Eder. Óleo de Irene Gracia
Vicente Verdú
Se nota todavía mucho malestar, en unos y otros, moralistas todos, por que e la vida pública se mezcle con la privada y la privada con la pública. Se remezcle o se creen ominosos pasadizos que van de la una a la otra, tal como si estos caminos fueran atentatorios contra los derechos individuales tan sagrados que no se pueden tocar o vicios "privados" tan reservados que no se pueden "publicar". He aquí otra gran reminiscencia del glorioso pasado burgués y su victoriano siglo XIX. He aquí, de nuevo, la larga mano negra del tiempo anterior a los medios de comunicación de masas y en donde regía, siendo además muy posible el simulacro, una moral para la actuación pública y otra diferente para los comportamientos domésticos. La escena pública exigía rigor, formalidades y respetos que se esfumaban tras la puerta del piso. De este modo, el ciudadano se escindía en dos y, como todavía, se sigue aplicando a los políticos, sólo habría que juzgarlo y exigirle responsabilidades por sus acciones como personaje público y no como una persona. La monstruosidad de este planteamiento parece ya demasiado evidente pero, a pesar de ello, los usufructuarios del pensamiento inerte, los muchos que arrastran conocimientos de stock, aprendidos acríticamente, continúan pontificando sobre la necesidad de tener en cuenta a ese extraño (monstruoso) individuo de dos naturalezas, una que transcurre entre las paredes caseras y otras que emerge cuando acude al parlamento o al despacho.

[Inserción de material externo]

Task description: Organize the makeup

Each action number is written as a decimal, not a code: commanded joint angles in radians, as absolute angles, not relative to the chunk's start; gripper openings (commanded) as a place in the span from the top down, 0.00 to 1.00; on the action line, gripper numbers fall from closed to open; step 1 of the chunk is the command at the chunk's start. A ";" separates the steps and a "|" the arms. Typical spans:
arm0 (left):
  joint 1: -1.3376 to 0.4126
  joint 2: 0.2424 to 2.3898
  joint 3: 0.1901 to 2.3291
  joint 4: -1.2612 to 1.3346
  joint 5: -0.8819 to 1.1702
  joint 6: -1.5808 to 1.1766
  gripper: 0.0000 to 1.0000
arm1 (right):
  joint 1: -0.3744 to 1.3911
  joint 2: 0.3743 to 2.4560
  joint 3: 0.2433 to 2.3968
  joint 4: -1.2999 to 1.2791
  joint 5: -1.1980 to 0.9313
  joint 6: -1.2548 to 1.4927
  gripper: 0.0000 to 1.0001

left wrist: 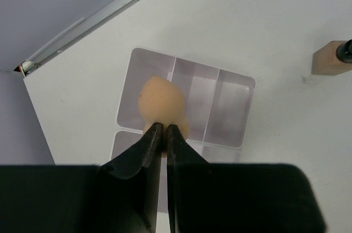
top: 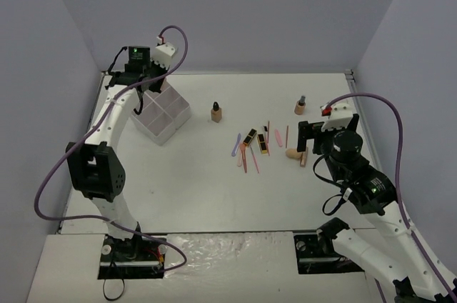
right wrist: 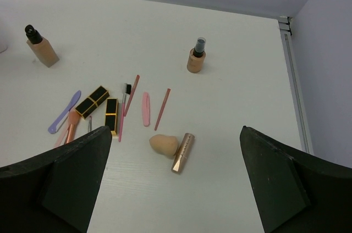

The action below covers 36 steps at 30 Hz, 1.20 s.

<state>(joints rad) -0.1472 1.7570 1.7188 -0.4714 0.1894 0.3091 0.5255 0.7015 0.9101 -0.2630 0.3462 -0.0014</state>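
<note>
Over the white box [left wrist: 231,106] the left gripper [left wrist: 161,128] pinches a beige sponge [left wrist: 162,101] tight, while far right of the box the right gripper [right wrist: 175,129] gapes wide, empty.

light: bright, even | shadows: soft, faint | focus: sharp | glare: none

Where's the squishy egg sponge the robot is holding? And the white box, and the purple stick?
held sponge [left wrist: 161,101], left wrist view, its rounded middle.
white box [left wrist: 234,109], left wrist view, bare floor of its right compartment.
purple stick [right wrist: 64,112], right wrist view, mid-length.
</note>
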 commanded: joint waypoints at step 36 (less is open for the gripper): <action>-0.067 1.979 1.892 -0.429 0.245 0.460 0.54 | 0.532 0.796 0.951 -0.195 0.382 -0.004 0.00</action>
<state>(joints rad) -0.0762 2.0201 1.8454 -0.4944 0.2582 0.4449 0.5255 0.7856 0.9127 -0.2573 0.3584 -0.0187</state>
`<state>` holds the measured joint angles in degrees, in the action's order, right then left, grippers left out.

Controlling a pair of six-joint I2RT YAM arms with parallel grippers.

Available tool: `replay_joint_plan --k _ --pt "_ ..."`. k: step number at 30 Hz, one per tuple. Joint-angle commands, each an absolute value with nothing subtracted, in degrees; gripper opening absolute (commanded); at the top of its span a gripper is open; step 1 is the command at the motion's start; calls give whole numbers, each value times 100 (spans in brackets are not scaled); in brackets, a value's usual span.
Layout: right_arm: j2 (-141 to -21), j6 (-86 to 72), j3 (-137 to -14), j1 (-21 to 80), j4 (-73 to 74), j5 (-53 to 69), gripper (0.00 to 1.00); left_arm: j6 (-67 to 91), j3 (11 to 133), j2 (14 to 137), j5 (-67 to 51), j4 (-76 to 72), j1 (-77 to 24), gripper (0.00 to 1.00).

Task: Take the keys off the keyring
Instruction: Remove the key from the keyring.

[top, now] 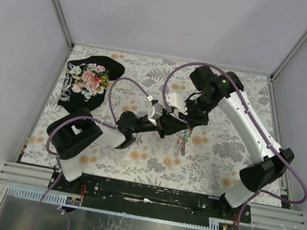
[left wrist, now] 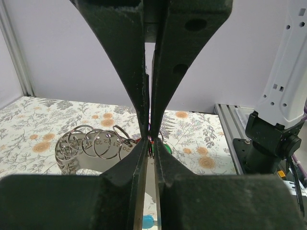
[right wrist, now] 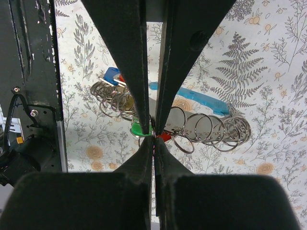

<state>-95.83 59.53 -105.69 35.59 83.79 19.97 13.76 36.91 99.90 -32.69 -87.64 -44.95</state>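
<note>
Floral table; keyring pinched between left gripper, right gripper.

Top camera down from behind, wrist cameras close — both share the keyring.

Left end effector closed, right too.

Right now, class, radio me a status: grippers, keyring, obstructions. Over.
Left gripper and right gripper both shut on keys. Keyring hangs between them, keys not yet off. Black cloth well clear; nothing in the way.
</note>
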Motion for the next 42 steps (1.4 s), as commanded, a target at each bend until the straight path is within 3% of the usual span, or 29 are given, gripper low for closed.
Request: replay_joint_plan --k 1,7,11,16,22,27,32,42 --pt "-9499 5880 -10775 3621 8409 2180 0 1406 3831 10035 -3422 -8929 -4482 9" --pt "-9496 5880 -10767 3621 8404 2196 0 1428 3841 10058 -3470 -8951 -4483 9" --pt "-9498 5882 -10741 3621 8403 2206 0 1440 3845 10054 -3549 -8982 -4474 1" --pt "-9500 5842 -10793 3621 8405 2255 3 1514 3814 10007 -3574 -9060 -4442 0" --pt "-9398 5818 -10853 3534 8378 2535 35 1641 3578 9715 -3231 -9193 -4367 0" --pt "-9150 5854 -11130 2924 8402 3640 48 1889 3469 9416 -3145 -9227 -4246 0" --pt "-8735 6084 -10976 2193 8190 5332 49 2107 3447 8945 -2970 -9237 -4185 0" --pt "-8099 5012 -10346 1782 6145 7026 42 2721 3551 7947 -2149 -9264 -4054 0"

Si nuestra época soporta tanto desprestigio se debe, en buena parte, al resultado de juzgarla con patrones de otra época. No se celebra por tanto que, precisamente, haber llegado a una continuidad de lo público a lo privado y viceversa allana la hipocresía y favorece la honestidad total. Propicia la "integridad". Lo otro es, en cambio, del orden del bricolage, la prótesis, la mendacidad o la impostura.
Volvemos a Max Frish: "¡Qué tiempos estos en los que hay que luchar por lo que es evidente!"